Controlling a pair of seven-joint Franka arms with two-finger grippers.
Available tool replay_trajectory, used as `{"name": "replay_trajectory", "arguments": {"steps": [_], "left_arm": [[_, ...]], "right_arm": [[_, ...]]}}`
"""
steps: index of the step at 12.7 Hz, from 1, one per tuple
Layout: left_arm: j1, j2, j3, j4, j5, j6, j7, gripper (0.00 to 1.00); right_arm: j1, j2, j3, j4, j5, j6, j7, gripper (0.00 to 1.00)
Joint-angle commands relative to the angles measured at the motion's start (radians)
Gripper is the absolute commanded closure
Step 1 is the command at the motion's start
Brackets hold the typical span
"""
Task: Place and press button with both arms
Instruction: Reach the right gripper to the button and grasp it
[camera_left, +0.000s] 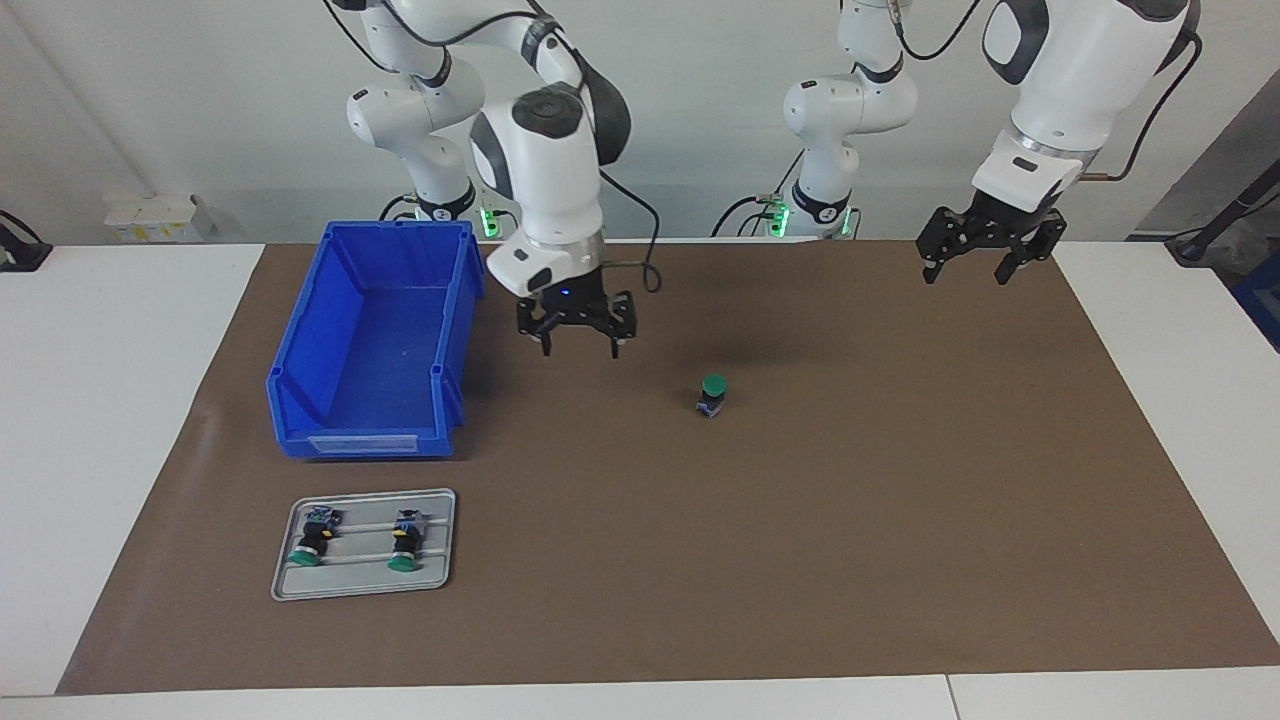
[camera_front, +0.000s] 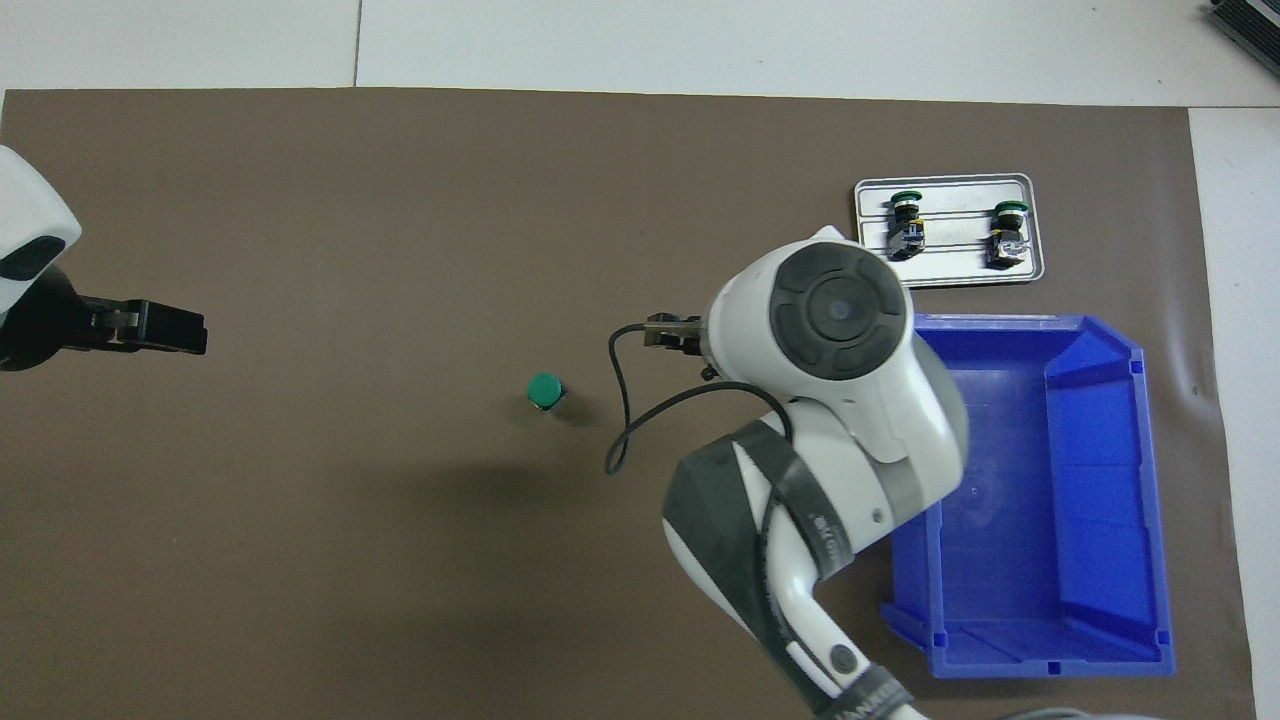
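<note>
Brown paper mat (camera_left: 800, 560) covers the middle of the white table (camera_left: 120, 400); notes run across the facing view from its left edge, with the upright button as the clock's centre and twelve o'clock pointing toward the robots.

Grey metal tray (camera_left: 365, 585) at about eight o'clock, toward the right arm's end of the table, farthest from the robots. Two green-capped push buttons lie on their sides in it, one (camera_left: 312, 540) beside the other (camera_left: 405, 543), apart, caps pointing away from the robots.

Blue open plastic bin (camera_left: 372, 340) at about nine to ten o'clock, nearer to the robots than the tray, just beside it; nothing visible inside.

Right gripper (camera_left: 578, 345), black, two-fingered, hangs from its white arm over bare mat beside the bin, at about ten o'clock from the button. Fingers spread wide, holding nothing, clear of the mat.

Small push button with round green mushroom cap and grey-blue block (camera_left: 712, 396) stands upright on the mat near the table's middle, cap up, touched by neither gripper; seen from overhead as a green disc (camera_front: 544, 391).

Left gripper (camera_left: 965, 268) at about two o'clock, raised over the mat toward the left arm's end, well apart from the button. Fingers wide apart, empty.
</note>
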Motion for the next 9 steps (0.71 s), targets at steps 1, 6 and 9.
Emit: {"name": "replay_trajectory", "arguments": {"steps": [1, 6, 9], "left_arm": [[0.017, -0.014, -0.007, -0.022, 0.003, 0.013, -0.002, 0.00], [0.015, -0.014, -0.007, -0.020, 0.003, 0.013, -0.002, 0.00], [0.015, -0.014, -0.007, -0.020, 0.003, 0.013, 0.000, 0.00]], "right_arm": [[0.056, 0.120, -0.006, 0.122, 0.070, 0.050, 0.032, 0.01], [0.156, 0.333, 0.003, 0.264, 0.045, 0.144, 0.080, 0.01], [0.159, 0.361, 0.004, 0.258, -0.011, 0.212, 0.081, 0.02]]}}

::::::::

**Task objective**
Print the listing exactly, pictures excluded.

**Task solution**
Controlling a pair of seven-joint Franka arms with two-finger grippers.
Available tool replay_trajectory, used as `{"name": "replay_trajectory", "arguments": {"steps": [_], "left_arm": [[_, ...]], "right_arm": [[_, ...]]}}`
"""
steps: index of the step at 12.7 Hz, from 1, one per tuple
Layout: left_arm: j1, j2, j3, j4, j5, j6, j7, gripper (0.00 to 1.00); right_arm: j1, j2, j3, j4, j5, j6, j7, gripper (0.00 to 1.00)
Joint-angle commands relative to the angles measured at the motion's start (radians)
Gripper is the absolute commanded closure
Step 1 is the command at the motion's start
Brackets hold the typical span
"""
Task: Place and press button with both arms
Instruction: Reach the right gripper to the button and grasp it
[camera_left, +0.000s] 
[camera_front, +0.000s] 
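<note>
Brown paper mat (camera_left: 800, 560) covers the middle of the white table (camera_left: 120, 400); notes run across the facing view from its left edge, with the upright button as the clock's centre and twelve o'clock pointing toward the robots.

Grey metal tray (camera_left: 365, 585) at about eight o'clock, toward the right arm's end of the table, farthest from the robots. Two green-capped push buttons lie on their sides in it, one (camera_left: 312, 540) beside the other (camera_left: 405, 543), apart, caps pointing away from the robots.

Blue open plastic bin (camera_left: 372, 340) at about nine to ten o'clock, nearer to the robots than the tray, just beside it; nothing visible inside.

Right gripper (camera_left: 578, 345), black, two-fingered, hangs from its white arm over bare mat beside the bin, at about ten o'clock from the button. Fingers spread wide, holding nothing, clear of the mat.

Small push button with round green mushroom cap and grey-blue block (camera_left: 712, 396) stands upright on the mat near the table's middle, cap up, touched by neither gripper; seen from overhead as a green disc (camera_front: 544, 391).

Left gripper (camera_left: 965, 268) at about two o'clock, raised over the mat toward the left arm's end, well apart from the button. Fingers wide apart, empty.
</note>
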Motion for the next 9 steps (0.71 s), targets at steps 1, 6 and 9.
Emit: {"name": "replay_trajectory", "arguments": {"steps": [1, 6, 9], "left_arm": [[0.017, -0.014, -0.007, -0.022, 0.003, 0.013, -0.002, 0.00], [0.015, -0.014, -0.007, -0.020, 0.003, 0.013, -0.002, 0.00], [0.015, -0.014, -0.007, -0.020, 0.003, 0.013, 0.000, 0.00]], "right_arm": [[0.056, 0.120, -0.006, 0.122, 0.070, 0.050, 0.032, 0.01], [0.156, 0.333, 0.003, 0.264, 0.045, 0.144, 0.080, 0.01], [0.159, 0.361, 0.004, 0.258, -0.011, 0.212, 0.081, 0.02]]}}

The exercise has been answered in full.